ちなみに、SKK に登録されている素の「辻」と「葛」は一般的な UTF-8 コードだった。(何度も書くが)これは自分のヒラギノ丸ゴ ProN 環境では、それぞれ「2点辻」と「人葛」で表示されている。
辻 の文字数は 1 で、バイト数は 3 です
232 190 187
E8 BE BB
葛 の文字数は 1 で、バイト数は 3 です
232 145 155
E8 91 9B
いや難しいわ。
(異体字セレクタを付加した単語を登録した後の現在は SKK 辞書には「3 バイトの 2点辻と、7バイトの 1点辻」「3 バイトの 人葛と、7バイトの ヒ葛」が登録されているぞ、ProN の場合)
Unicode と CID
TeX を使う時に、旧字体を Emacs Lisp で \UTF{}
シーケンスに変換していたのだけど、葛や辻のようなものは CID{}
シーケンスで指定してやらないと期待通りの表示にならなかった。それが今回のことを調べる切っ掛け。
UTF でも CID でも 扱えない字体があることがわかったので、自動化するのはあきらめよう。そもそもどの漢字を使うかは文脈によるので、どちらの字体を使うかを自動で処理することはできないもの。文章を読みながらいちいち指定してやる方がいいのかもしれないね。
これが参考になった。
ちょっと待てよ?
SKK 辞書には異体字セレクタ付きの文字が登録されている訳だが、もしこの文字に異体字セレクタを付加したらどんな表示になるのだろう?

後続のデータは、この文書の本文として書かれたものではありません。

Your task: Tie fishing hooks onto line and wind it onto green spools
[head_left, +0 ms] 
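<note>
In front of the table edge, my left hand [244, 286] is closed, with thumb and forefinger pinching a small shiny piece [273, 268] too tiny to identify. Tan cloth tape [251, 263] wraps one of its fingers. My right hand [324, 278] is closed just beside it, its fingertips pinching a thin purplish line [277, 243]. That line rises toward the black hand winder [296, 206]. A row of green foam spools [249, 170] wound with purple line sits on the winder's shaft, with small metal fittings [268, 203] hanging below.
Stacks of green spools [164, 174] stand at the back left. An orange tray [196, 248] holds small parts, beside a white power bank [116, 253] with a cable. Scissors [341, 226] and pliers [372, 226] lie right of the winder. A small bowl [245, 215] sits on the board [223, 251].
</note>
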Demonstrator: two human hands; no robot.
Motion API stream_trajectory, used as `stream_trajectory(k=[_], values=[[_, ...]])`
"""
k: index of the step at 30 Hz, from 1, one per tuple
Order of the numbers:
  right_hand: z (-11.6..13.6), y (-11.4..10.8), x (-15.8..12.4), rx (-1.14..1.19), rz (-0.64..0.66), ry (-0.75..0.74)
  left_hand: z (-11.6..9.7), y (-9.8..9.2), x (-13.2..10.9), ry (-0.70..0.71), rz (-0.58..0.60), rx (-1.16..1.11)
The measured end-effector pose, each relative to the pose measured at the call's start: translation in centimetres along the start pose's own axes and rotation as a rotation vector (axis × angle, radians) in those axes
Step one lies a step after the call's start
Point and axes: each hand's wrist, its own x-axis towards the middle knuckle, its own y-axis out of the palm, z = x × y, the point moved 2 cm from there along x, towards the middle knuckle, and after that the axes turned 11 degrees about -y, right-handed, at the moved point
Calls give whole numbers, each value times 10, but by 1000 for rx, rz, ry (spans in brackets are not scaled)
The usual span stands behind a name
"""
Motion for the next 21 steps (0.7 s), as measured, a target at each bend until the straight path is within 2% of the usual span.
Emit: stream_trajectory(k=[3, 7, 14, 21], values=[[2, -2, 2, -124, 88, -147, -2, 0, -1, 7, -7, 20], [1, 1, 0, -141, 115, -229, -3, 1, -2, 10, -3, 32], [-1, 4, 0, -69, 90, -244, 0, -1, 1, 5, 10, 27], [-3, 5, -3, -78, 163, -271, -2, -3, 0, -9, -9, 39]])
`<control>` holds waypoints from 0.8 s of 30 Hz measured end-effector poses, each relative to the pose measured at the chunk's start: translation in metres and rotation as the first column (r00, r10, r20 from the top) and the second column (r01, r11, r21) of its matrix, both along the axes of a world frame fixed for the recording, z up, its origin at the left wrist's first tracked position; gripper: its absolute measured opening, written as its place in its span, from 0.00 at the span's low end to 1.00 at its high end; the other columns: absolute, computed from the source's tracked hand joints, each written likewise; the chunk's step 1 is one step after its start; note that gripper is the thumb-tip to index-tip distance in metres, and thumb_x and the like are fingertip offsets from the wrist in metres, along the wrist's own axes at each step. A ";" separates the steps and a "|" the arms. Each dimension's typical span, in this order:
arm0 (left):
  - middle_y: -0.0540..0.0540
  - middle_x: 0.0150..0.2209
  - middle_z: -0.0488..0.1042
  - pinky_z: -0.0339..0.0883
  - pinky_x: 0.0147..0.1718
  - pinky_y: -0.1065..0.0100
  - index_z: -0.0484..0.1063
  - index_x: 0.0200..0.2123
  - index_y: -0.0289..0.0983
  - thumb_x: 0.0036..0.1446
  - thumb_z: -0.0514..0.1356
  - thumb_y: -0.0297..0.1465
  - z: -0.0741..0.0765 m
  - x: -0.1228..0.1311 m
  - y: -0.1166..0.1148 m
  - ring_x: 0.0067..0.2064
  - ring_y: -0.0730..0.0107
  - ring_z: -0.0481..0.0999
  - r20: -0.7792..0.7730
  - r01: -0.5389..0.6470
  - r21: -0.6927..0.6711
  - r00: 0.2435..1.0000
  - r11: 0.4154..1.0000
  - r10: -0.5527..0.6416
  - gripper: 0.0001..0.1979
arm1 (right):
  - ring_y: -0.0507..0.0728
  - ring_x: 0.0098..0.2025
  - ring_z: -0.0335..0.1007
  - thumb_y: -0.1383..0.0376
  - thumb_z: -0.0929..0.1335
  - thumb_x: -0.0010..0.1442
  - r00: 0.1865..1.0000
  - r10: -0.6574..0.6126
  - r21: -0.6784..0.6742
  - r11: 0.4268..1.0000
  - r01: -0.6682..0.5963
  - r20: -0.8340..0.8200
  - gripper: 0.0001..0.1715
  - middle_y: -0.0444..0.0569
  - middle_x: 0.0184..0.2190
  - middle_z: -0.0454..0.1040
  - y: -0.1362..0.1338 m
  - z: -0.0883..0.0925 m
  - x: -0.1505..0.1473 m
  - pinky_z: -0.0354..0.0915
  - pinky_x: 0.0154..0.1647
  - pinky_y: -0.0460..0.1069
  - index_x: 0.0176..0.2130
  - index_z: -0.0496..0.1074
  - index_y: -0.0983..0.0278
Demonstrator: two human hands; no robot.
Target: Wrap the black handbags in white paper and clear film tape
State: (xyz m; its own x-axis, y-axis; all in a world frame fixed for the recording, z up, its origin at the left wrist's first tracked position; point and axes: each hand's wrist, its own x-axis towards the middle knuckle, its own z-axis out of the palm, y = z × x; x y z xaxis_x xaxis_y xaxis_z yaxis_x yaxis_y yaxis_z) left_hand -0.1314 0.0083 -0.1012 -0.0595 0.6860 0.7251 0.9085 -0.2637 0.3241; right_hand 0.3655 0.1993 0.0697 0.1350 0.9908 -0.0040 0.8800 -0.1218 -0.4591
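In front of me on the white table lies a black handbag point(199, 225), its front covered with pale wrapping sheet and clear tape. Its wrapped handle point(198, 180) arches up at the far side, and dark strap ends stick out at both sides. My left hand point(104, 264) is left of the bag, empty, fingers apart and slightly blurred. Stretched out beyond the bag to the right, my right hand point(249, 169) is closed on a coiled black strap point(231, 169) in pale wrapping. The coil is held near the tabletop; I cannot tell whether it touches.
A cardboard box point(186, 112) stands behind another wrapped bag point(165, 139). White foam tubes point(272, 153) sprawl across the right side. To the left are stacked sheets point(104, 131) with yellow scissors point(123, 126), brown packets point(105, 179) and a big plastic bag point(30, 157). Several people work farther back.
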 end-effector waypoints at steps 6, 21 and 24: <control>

eval してみると (invalid-read-syntax "?")
というエラーになってしまった。たぶん 2 文字(合成文字?)なのでダメなんだろう。これは問題だぞ!だって環境によって表示される字体が異るのだから、今 3 バイトの文字なのか 7 バイトの文字なのか判別できないもの(私はターミナルの Vim も使う)。
HTML の方も問題があって、異体字セレクタ付きの文字(7バイト)に、さらに本来の意味の意味の異体字セレクタ(x;
)を付けても無視されてしまうのだ。「今入力している文字が 3 バイトなのか 7 バイトなのか……」が繰り返されるのであった。
Emacs の中だけで籠っているのなら良いけれど、LaTeX や HTML で出力することも頻繁にあるし、SKK 辞書は Vim とも共有しているので、不確定な不具合がいっぱい出てしまいそう。ということで、さっき登録したばかりの文字を辞書から削除した。これでいい。
- Emacs では
insert
+eval
を使って入力する。HTML に流用することがあるけど次の方法で回避する。 - HTML では
葛󠄀
や辻󠄀
の記法を使って表現する。CSS でフォント指定するよりも、こちらの方が(ソースを見れば)意図が明らか。 - TeX では(TeXLive が対応していないので)
\CID{1481}
や\CID{7652}
の CID を調べて使う。
という方針でいこうと思う。
おまけ
Pro と ProN の違いは「JIS90 と JIS2004 の違い」だそうだ。N が付くと、新しい基準の字体が使われることになるらしい。
フォント名の後ろに付く Std Pro Pr5 Pr6 の違いについて。アドビ様が決めて下さったものらしい。
(Adobe-Japan 1-0) 8284文字
(Adobe-Japan 1-1) 8359文字
(Adobe-Japan 1-2) 8720文字
(Adobe-Japan 1-3) 9354文字 Std
(Adobe-Japan 1-4) 15444文字 Pro ↓ヒラギノ Pro だけは↓
(Adobe-Japan 1-5) 20317文字 Pr5 → ココ! ←
(Adobe-Japan 1-6) 23058文字 Pr6
いやもう、文字コードやら字体やら、カオスだわ。